-- INSTRUCTIONS TO FOLLOW --
Could you retype every line below exactly, omitting the images?

STORED DATA Block Start

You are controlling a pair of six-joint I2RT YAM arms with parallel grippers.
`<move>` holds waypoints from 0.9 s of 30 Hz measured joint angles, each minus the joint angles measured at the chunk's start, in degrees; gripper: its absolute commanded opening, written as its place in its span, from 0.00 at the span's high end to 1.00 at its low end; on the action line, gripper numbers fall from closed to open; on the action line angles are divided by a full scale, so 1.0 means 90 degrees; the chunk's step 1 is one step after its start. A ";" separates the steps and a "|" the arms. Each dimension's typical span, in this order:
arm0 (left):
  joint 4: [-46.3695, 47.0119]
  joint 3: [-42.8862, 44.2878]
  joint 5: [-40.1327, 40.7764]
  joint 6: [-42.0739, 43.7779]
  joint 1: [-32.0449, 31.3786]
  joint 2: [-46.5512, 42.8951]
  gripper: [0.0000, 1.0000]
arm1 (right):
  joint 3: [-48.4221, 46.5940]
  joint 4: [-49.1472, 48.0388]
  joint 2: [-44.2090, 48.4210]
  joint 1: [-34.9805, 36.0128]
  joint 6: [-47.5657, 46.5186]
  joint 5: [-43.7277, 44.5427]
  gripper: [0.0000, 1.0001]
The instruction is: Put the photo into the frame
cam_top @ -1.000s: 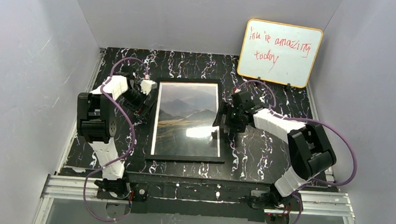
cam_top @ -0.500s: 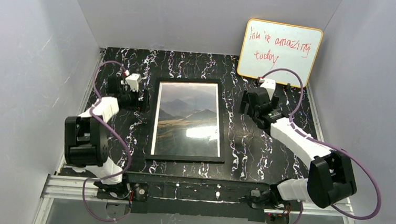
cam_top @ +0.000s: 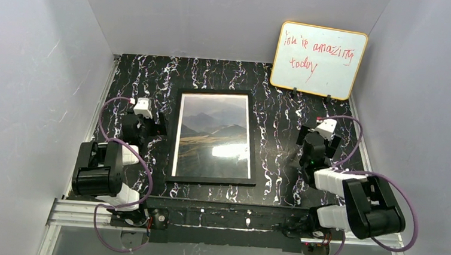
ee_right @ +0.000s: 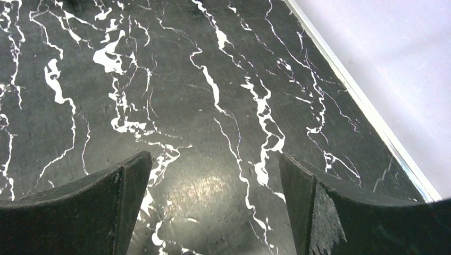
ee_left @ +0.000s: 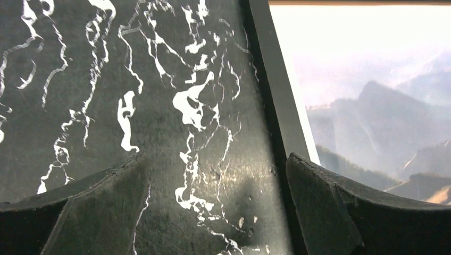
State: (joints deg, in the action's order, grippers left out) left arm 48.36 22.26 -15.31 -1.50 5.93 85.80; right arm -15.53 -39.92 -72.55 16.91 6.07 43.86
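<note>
While the photo (cam_top: 214, 132) lies in the frame (cam_top: 175, 137) at the desk's (cam_top: 279, 179) centre, the left claw (ee_left: 215, 164) and right claw (ee_right: 215, 159) gape wide and empty; a low left sweep could knock the near rail askew.

The table (cam_top: 284, 107) is black marble streaked with white veins. The frame (cam_top: 210, 180) is black, and the photo (cam_top: 211, 132) shows brown-grey mountains under a pale cloudy sky. At one o'clock, the whiteboard (cam_top: 318, 59) has an orange edge and red writing. The walls (cam_top: 22, 89) are pale grey.
</note>
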 measured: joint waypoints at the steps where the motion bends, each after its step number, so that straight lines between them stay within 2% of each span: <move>1: 0.0328 -0.0095 0.0044 -0.0095 0.0000 0.0005 0.02 | 0.0085 -0.0391 -0.0170 -0.0119 -0.0058 -0.0126 0.02; 6: 0.1073 -0.0170 0.0243 -0.0372 0.0000 0.0002 0.02 | 0.0240 -0.1600 -0.0704 -0.0505 -0.0168 -0.0690 0.02; 12: 0.1229 -0.0423 0.0420 -0.0486 0.0000 -0.0102 0.02 | 0.0444 -0.2657 -0.1362 -0.0651 -0.0073 -0.0857 0.02; 19: 0.1494 -0.0770 0.0653 -0.0362 -0.0007 0.0129 0.02 | 0.0559 -0.3128 -0.1564 -0.0675 -0.0010 -0.0828 0.01; 21: 0.1955 -0.0937 0.0709 -0.0369 -0.0032 0.0401 0.02 | 0.0571 -0.3281 -0.1605 -0.0678 -0.0109 -0.1110 0.01; 24: 0.3189 -0.1411 0.0753 -0.0172 -0.0206 0.1151 0.02 | 0.0784 -0.3813 -0.1749 -0.0702 -0.0260 -0.1649 0.01; 27: 0.3473 -0.1484 0.0967 0.0068 -0.0619 0.1231 0.02 | 0.0911 -0.4172 -0.2125 -0.0809 -0.0410 -0.2086 0.01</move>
State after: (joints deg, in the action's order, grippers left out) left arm 79.61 8.91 -6.61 -0.89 0.36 96.88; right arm -7.33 -77.47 -91.68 9.63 2.37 25.08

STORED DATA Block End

-- YOUR SOLUTION --
You are controlling a pair of six-joint I2RT YAM arms with parallel grippers.
`<move>` holds waypoints from 0.9 s of 30 Hz measured joint angles, each minus the joint angles measured at the chunk's start, in degrees; gripper: its absolute commanded opening, written as its place in its span, from 0.00 at the span's high end to 1.00 at its low end; on the action line, gripper numbers fall from closed to open; on the action line angles are divided by a full scale, so 1.0 means 90 degrees; the chunk's step 1 is one step after its start. A ";" separates the steps and a "|" the arms. Each dimension's typical span, in this order:
arm0 (left):
  joint 4: [-46.3695, 47.0119]
  joint 3: [-42.8862, 44.2878]
  joint 5: [-40.1327, 40.7764]
  joint 6: [-42.0739, 43.7779]
  joint 1: [-32.0449, 31.3786]
  joint 2: [-46.5512, 42.8951]
  gripper: [0.0000, 1.0000]
arm1 (right):
  joint 3: [-48.4221, 46.5940]
  joint 4: [-49.1472, 48.0388]
  joint 2: [-44.2090, 48.4210]
  joint 1: [-34.9805, 36.0128]
  joint 6: [-47.5657, 46.5186]
  joint 5: [-43.7277, 44.5427]
  gripper: [0.0000, 1.0001]
The instruction is: Put the photo into the frame
cam_top @ -1.000s: 
cam_top @ -0.500s: 
cam_top @ +0.000s: 
ee_right @ +0.000s: 
ee_left @ +0.000s: 
State: (joints deg, in the action's order, grippers left out) left arm 48.36 22.26 -15.31 -1.50 5.93 85.80; right arm -15.53 -39.92 -72.55 16.91 6.07 43.86
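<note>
While the photo (cam_top: 214, 132) lies in the frame (cam_top: 175, 137) at the desk's (cam_top: 279, 179) centre, the left claw (ee_left: 215, 164) and right claw (ee_right: 215, 159) gape wide and empty; a low left sweep could knock the near rail askew.

The table (cam_top: 284, 107) is black marble streaked with white veins. The frame (cam_top: 210, 180) is black, and the photo (cam_top: 211, 132) shows brown-grey mountains under a pale cloudy sky. At one o'clock, the whiteboard (cam_top: 318, 59) has an orange edge and red writing. The walls (cam_top: 22, 89) are pale grey.
</note>
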 measured: joint waypoints at the steps where the motion bends, each after its step number, so that straight lines between them stay within 2% of each span: <move>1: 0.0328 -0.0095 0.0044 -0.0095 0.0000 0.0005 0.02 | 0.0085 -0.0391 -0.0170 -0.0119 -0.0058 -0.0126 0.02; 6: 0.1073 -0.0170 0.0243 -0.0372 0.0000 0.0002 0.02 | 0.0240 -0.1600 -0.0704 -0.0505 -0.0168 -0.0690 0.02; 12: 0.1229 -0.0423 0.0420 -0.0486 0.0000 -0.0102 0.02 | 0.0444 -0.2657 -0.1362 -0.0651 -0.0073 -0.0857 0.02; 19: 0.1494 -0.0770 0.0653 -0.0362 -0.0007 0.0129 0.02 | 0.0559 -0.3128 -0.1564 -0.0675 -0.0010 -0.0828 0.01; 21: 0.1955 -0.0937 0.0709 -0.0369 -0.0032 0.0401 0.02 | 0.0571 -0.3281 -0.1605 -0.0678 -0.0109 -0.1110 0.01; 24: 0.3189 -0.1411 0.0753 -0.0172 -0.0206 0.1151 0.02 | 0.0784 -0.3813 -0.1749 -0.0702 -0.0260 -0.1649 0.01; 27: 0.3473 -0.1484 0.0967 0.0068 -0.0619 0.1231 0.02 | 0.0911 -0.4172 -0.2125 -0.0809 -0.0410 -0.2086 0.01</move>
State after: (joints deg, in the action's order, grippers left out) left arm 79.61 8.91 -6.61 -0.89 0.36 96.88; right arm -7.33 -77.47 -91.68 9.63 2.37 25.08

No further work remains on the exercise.